The problem the Bay Springs aldermen had with that was the variance had to be issued before the inspection, according to Carter. That spawned a concern of liability for City of Bay Springs officials, not to mention a dire concern each alderman and Mayor J.E. Smith expressed for young children that possibly could be cared for at the facility.
Four Bay Springs Aldermen present for last week’s city meeting – Steve Breland, Bob Cook, Ron Keyes and Mike Lucas – were all opposed to FCM moving into the property located directly adjacent to Peco and behind a number of other industrial facilities in the area.
Breland visited with the Jasper County Board of Supervisors Monday morning about the situation. No supervisor present at the meeting (Beat One’s Eddie Helms, Beat Two’s Sandy Stevens, Beat Three’s Doug Rogers or Beat Four’s Johnny Rowell) seemed keen to the idea of the day care located in the industrial park.
“I’ve had multiple people say something to me about it,” said Rogers.
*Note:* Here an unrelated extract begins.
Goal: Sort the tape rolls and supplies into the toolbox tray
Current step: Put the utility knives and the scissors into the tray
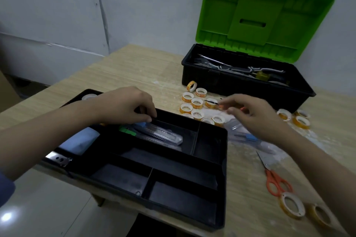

Aside from the dangerous industrial park setting and possible traffic problems that could incur in the area, Jasper County Attorney Ricky Ruffin also mentioned another clause within the industrial park guidelines.
“I’m not sure that it complies with the EDA requirements when we built that industrial park. That’s not what it was designed to do. It’s not set up for that,” he explained. “When that thing was used by the state school, it was not a school; it was an industrial complex. What they did was carried people from the state school up there, and they worked there during the day. They did work projects. It was a work environment.”
The Bay Springs Board of Aldermen are expected to make a decision on the variance requested by Bluebird Properties and FCM, which would or would not allow Friends of Children of Mississippi to use the industrial park property, by the next scheduled city meeting.